The biosynthesis of 1-alk-1'-enyl-2-acyl-sn-glycero-3-phosphoethanolamine (ethanolamine plasmalogens) was studied using 1-[1-14C]hexadecyl-sn-glycero-3-phosphoethanolamine as the substrate and EDTA-washed microsomes from brains of 14-day-old rats. It was found that the 1-E11-14C]hexadecyl-sn-glycero-3-phosphoethanolamine was first acylated to form 1-[1-14C]hexadecyl-2-acyl-sn-glycero-3-phosphoethanolamine, then was desaturated to form 1-[1-14C]hexadec-1'-enyl-2-acyl-sn-glycero-3-phosphoethanolamine. The desaturation required O2 and NADH or NADPH and was inhibited by KCN but not by CO. The data indicated that the desaturation is carried out by a mixed-function oxidase system similar to that involved in the desaturation of fatty acids and that the pathway for the biosynthesis of plasmalogens in brain is similar to that previously found in other tissues. The desaturase was not stimulated by ATP and Mg2plus nor inhibited by EDTA. The specific activity of microsomes from brains of rats of different ages was determined; the activity decreased with age until in adults the activity was only 15% that of the 12--14-day-old rats.

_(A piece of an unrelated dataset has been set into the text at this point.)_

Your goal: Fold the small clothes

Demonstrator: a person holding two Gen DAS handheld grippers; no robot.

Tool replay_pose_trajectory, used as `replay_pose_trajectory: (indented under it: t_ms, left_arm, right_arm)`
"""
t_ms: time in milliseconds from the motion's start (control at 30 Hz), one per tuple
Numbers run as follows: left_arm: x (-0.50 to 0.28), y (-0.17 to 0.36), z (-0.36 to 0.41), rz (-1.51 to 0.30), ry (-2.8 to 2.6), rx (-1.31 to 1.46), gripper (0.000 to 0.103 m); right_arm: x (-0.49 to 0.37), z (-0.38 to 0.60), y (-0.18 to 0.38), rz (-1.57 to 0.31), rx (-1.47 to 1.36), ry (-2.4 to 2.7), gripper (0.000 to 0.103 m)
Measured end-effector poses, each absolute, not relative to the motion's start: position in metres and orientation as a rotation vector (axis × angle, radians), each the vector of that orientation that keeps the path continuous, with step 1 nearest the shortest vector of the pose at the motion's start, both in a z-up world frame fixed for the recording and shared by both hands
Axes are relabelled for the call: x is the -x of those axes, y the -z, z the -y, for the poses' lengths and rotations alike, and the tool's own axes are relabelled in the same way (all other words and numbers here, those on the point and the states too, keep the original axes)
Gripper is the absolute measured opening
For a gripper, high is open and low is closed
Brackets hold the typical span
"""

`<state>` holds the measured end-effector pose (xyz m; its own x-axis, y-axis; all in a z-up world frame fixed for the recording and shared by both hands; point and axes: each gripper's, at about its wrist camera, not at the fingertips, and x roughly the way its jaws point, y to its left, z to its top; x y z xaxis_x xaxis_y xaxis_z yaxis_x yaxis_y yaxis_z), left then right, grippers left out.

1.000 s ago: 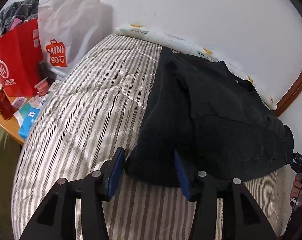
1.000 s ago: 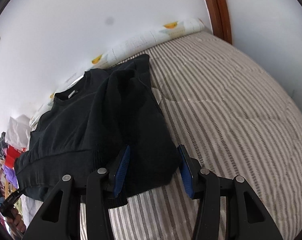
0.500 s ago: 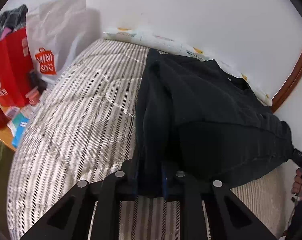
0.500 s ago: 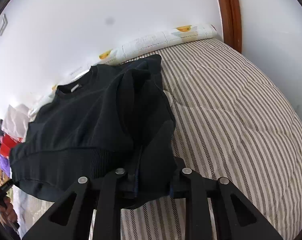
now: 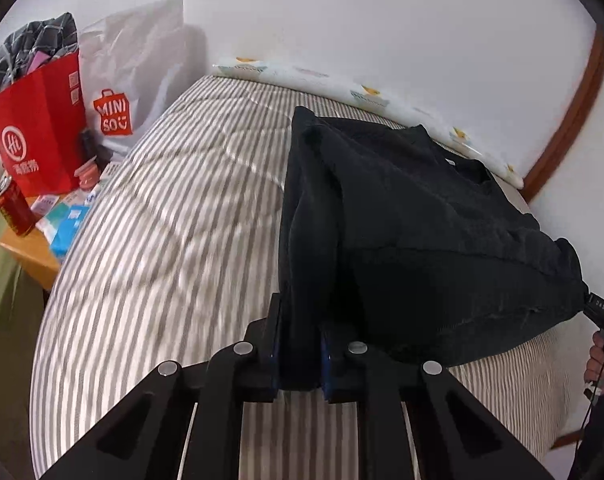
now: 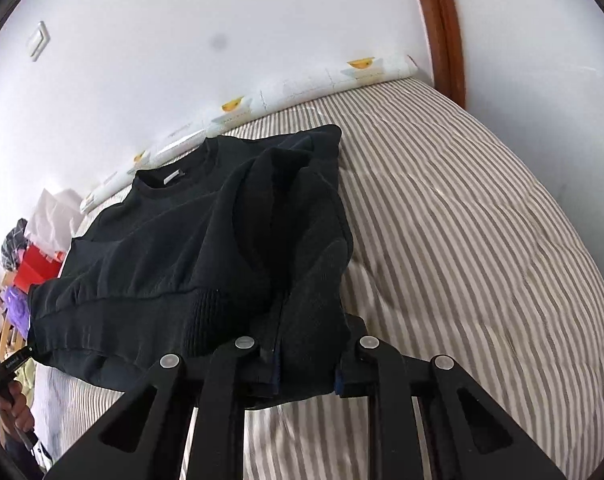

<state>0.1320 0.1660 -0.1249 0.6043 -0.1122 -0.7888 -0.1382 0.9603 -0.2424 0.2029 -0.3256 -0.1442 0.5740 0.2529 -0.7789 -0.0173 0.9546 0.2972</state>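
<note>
A bed with a grey-and-white striped quilt filled most of both views, pushed up against a white wall. A long white bolster printed with small yellow shapes ran along the bed's far edge where it met the wall.

A black sweater lay on the quilt with its neck opening toward the far edge and its ribbed hem toward the near edge. One side rested flat on the bed. The hem was lifted off the quilt at both near corners, so the fabric hung in folds between them.

The left gripper was closed tight on a bunched fold of the sweater at its left near corner, blue pads pressing the fabric from both sides. The right gripper was likewise clamped on the sweater at the right near corner, with thick cloth pinched between its pads.

Beside the bed's left edge stood a small wooden table crowded with a white shopping bag, a red paper bag stuffed with checked cloth, a red drink can and some small boxes.
</note>
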Motion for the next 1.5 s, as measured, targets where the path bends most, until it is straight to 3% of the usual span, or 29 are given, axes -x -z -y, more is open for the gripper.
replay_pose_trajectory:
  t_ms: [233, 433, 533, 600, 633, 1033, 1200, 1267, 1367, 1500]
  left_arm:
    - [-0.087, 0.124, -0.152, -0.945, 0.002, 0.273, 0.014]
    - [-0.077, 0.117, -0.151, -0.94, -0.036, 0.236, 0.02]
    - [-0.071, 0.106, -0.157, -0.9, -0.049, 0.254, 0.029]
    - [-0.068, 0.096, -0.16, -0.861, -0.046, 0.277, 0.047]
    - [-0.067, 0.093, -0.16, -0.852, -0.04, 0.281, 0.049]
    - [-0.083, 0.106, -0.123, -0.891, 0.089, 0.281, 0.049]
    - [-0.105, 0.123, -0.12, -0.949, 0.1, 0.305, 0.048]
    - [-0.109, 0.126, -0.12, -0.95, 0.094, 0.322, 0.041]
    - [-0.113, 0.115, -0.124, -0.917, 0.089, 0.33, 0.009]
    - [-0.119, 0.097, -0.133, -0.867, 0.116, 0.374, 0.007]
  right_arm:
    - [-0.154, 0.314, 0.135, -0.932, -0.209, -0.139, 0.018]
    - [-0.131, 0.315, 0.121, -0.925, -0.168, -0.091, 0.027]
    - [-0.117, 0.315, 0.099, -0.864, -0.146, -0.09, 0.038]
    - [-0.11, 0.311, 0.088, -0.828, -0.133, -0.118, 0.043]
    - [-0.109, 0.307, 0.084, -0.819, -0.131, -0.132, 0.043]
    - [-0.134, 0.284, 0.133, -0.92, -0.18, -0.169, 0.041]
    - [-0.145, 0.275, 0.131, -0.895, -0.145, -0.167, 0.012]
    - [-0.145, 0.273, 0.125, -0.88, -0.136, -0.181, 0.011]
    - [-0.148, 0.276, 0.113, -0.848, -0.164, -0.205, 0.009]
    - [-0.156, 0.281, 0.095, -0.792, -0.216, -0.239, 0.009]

以1-[1-¹⁴C]十六烷基-sn-甘油-3-磷酸乙醇胺为底物,使用14日龄大鼠脑的EDTA洗涤微粒体,研究了1-烯基-2-酰基-sn-甘油-3-磷酸乙醇胺(乙醇胺缩醛磷脂)的生物合成。结果发现,1-[1-¹⁴C]十六烷基-sn-甘油-3-磷酸乙醇胺首先被酰化形成1-[1-¹⁴C]十六烷基-2-酰基-sn-甘油-3-磷酸乙醇胺,然后去饱和形成1-[1-¹⁴C]十六-1'-烯基-2-酰基-sn-甘油-3-磷酸乙醇胺。去饱和需要氧气和NADH或NADPH,并且被KCN抑制但不被CO抑制。数据表明,去饱和是由类似于脂肪酸去饱和过程中涉及的混合功能氧化酶系统进行的,并且脑中缩醛磷脂的生物合成途径与先前在其他组织中发现的途径相似。去饱和酶不受ATP和Mg²⁺刺激,也不受EDTA抑制。测定了不同年龄大鼠脑微粒体的比活性;活性随年龄下降,直到成年时活性仅为12 - 14日龄大鼠的15%。